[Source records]
####################

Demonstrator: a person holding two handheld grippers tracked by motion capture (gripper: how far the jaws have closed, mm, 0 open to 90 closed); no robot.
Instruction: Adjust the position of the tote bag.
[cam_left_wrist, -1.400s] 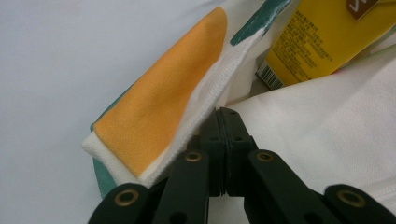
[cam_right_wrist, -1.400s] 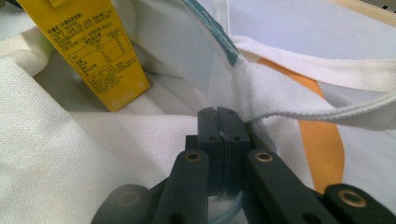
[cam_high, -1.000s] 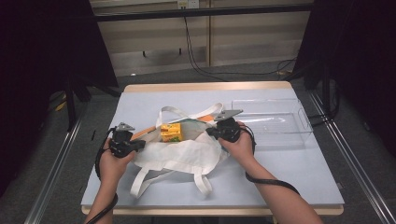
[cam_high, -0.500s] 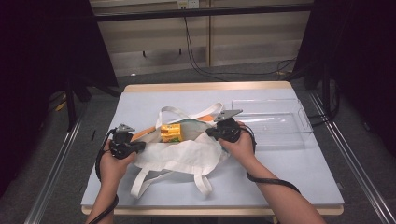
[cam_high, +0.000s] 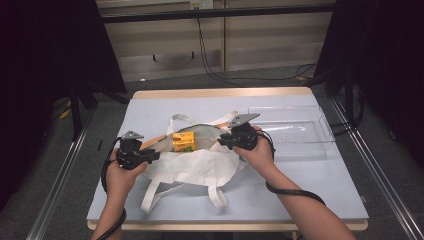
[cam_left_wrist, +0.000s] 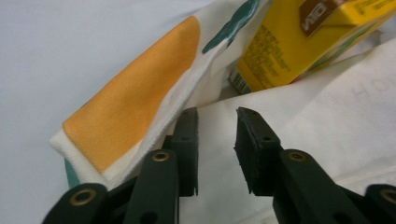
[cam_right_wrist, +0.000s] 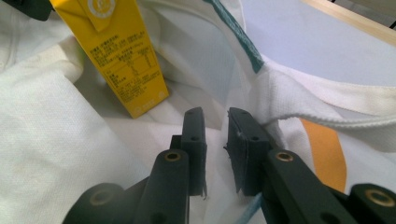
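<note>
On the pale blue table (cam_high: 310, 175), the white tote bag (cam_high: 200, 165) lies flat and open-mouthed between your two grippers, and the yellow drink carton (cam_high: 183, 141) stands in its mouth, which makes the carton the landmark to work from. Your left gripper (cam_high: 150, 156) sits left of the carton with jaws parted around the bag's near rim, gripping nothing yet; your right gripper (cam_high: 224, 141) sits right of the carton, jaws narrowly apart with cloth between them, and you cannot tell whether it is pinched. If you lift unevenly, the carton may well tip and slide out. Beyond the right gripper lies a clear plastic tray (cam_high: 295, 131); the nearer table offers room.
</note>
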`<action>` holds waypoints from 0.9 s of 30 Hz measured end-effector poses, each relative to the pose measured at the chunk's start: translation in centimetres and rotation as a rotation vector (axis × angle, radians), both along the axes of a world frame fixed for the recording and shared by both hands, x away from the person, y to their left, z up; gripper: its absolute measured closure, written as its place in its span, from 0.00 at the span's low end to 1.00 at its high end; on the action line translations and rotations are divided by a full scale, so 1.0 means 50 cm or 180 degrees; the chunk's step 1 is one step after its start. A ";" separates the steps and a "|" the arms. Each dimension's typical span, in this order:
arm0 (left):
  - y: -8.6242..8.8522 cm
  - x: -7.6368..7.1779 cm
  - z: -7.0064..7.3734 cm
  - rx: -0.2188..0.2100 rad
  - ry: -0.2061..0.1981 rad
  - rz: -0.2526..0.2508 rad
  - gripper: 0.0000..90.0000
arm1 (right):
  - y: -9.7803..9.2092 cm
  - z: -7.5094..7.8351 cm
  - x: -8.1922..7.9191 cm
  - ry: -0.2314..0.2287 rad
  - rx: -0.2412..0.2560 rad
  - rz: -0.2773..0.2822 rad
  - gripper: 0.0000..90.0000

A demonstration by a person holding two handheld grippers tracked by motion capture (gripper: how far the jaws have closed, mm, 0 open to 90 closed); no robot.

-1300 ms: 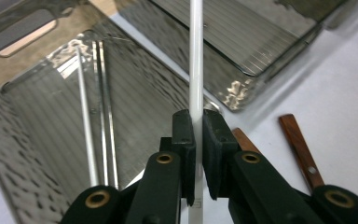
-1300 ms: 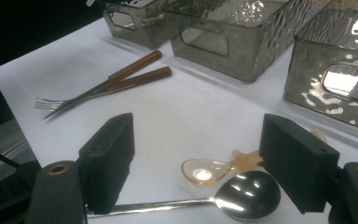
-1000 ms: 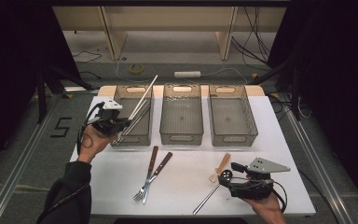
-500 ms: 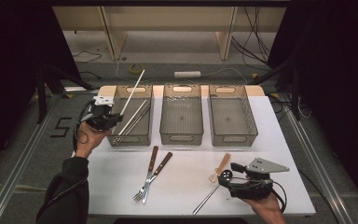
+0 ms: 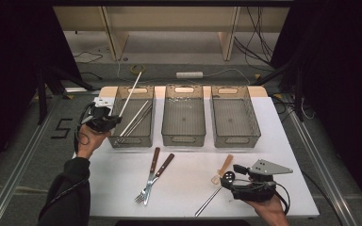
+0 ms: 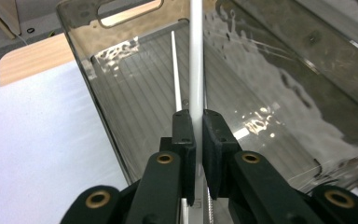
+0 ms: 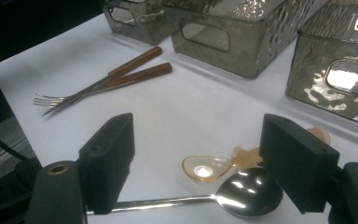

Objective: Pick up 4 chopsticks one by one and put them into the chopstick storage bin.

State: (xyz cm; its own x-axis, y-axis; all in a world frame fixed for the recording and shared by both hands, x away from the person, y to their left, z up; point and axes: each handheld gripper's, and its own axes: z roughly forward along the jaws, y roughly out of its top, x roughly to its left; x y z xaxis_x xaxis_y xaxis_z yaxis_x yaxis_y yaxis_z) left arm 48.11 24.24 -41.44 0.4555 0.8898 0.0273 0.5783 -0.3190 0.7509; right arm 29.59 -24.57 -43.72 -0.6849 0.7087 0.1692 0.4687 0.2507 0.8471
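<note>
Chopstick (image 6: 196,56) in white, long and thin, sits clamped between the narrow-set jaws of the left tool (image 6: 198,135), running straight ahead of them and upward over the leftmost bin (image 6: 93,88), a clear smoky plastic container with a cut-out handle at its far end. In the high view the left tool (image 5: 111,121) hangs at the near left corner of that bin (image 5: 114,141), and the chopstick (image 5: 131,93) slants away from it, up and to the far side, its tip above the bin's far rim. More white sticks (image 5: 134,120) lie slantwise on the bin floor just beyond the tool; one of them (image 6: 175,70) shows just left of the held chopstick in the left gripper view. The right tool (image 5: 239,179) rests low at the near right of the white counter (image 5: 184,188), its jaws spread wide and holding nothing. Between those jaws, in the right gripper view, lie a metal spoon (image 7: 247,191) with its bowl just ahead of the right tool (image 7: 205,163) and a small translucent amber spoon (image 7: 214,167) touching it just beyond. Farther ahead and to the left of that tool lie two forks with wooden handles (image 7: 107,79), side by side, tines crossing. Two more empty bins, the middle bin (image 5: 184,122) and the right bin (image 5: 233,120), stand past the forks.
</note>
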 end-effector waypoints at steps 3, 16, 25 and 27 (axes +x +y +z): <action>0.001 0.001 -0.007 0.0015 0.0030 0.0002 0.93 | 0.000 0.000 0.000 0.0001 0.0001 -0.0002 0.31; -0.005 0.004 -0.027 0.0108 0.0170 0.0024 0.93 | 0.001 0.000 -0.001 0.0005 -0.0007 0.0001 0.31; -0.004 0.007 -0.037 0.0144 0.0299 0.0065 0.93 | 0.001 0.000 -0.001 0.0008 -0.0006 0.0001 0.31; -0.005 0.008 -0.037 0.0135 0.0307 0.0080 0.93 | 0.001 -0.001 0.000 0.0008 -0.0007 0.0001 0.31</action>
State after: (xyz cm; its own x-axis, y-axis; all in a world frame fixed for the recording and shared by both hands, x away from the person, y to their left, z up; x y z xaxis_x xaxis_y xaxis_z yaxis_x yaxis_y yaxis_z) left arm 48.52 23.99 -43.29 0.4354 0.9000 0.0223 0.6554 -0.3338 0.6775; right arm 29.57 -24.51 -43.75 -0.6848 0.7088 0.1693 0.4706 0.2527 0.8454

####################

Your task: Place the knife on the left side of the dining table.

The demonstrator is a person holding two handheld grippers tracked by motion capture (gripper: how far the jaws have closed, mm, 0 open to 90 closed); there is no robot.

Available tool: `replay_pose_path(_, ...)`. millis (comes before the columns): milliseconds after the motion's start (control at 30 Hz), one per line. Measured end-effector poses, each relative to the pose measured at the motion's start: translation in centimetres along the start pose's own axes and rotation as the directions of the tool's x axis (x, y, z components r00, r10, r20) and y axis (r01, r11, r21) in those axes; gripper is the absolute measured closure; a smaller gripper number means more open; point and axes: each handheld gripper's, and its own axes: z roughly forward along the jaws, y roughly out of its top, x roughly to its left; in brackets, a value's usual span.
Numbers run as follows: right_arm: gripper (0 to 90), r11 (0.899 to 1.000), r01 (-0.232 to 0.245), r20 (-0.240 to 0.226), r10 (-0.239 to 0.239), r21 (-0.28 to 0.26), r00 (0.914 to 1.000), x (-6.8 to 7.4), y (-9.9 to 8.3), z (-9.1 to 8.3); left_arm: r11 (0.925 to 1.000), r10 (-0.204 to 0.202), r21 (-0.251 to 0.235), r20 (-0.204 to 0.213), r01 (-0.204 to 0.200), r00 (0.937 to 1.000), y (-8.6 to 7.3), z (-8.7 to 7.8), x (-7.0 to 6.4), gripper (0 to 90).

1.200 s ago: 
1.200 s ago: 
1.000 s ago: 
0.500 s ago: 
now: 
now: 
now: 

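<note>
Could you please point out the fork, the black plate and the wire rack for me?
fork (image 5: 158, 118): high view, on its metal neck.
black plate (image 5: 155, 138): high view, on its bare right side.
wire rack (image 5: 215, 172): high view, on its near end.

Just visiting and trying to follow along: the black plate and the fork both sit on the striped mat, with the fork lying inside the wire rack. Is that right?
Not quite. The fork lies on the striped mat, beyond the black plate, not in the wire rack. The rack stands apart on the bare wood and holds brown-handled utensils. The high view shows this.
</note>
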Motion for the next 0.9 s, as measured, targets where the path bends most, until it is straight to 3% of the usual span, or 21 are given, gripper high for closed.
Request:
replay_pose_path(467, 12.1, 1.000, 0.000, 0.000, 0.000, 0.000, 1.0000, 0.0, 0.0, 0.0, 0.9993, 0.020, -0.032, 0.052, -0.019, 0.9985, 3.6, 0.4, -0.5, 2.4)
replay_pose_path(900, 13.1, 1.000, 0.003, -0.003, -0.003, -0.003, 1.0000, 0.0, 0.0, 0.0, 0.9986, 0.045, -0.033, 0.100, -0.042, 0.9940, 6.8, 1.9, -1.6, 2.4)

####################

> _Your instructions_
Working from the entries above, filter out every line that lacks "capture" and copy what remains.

> _Exercise output_
Demonstrator: a person holding two handheld grippers tracked by motion capture (gripper: how far the jaws have closed, mm, 0 open to 90 closed); no robot.
A demonstration by a person holding two handheld grippers tracked by motion capture (gripper: how far the jaws have closed, mm, 0 open to 90 closed); no robot.
The demonstrator is a person holding two handheld grippers tracked by motion capture (gripper: how far the jaws have closed, mm, 0 open to 90 closed); there is no robot.

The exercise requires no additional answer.